Given information: Begin

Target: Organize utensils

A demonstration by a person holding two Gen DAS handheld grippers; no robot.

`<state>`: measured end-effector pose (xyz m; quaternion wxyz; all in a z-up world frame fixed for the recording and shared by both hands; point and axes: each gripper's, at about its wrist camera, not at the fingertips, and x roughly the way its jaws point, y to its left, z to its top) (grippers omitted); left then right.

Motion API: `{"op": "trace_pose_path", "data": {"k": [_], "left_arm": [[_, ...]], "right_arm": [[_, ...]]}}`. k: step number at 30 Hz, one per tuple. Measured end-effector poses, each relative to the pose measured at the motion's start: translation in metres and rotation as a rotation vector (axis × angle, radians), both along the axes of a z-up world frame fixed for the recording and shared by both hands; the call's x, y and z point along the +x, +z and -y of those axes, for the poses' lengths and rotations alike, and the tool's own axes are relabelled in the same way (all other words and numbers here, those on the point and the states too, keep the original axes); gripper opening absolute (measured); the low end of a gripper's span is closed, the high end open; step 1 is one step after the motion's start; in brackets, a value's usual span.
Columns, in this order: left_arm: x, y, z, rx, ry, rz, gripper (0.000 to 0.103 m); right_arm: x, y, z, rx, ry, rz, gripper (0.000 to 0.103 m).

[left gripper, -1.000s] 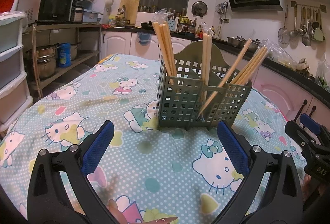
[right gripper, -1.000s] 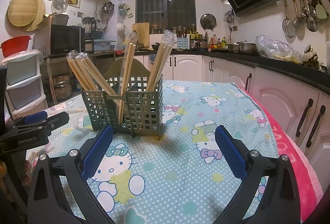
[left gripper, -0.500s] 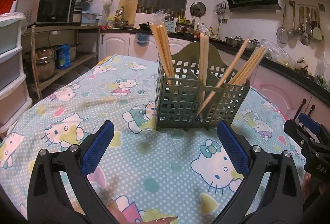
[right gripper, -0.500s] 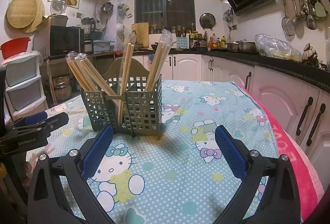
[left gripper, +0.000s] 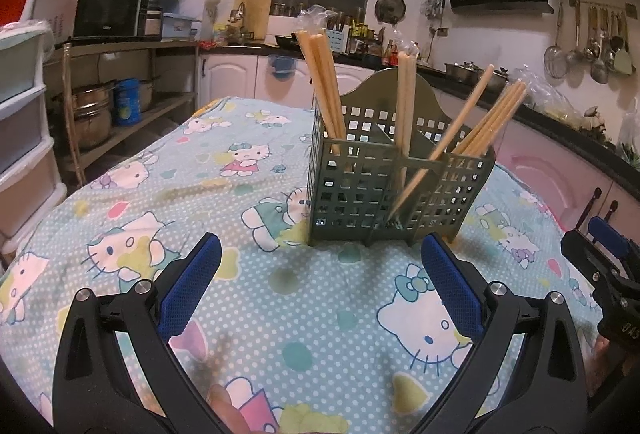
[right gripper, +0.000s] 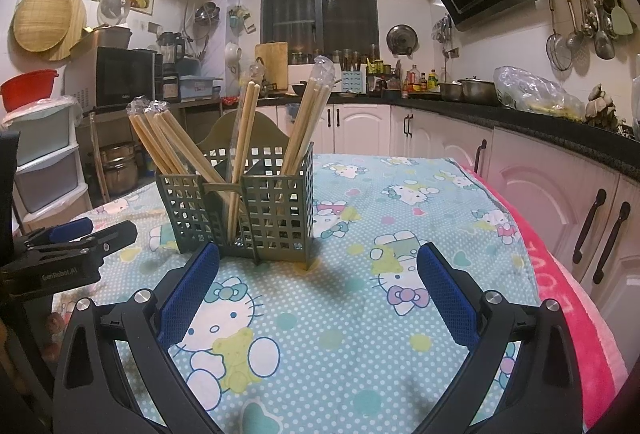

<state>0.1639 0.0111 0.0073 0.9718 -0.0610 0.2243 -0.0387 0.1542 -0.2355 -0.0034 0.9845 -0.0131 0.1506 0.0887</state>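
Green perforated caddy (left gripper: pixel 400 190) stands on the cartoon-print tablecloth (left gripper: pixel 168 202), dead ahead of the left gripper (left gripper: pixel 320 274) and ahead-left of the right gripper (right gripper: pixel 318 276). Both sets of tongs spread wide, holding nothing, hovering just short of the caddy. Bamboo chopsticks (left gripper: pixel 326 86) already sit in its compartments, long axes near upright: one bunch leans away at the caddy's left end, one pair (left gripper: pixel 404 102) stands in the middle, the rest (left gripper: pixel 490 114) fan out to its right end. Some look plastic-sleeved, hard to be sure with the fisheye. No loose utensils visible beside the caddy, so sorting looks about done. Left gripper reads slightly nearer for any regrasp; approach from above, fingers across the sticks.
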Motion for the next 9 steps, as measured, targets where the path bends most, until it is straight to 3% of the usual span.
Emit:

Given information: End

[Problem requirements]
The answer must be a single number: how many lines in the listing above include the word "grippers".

[Response to the exercise]
2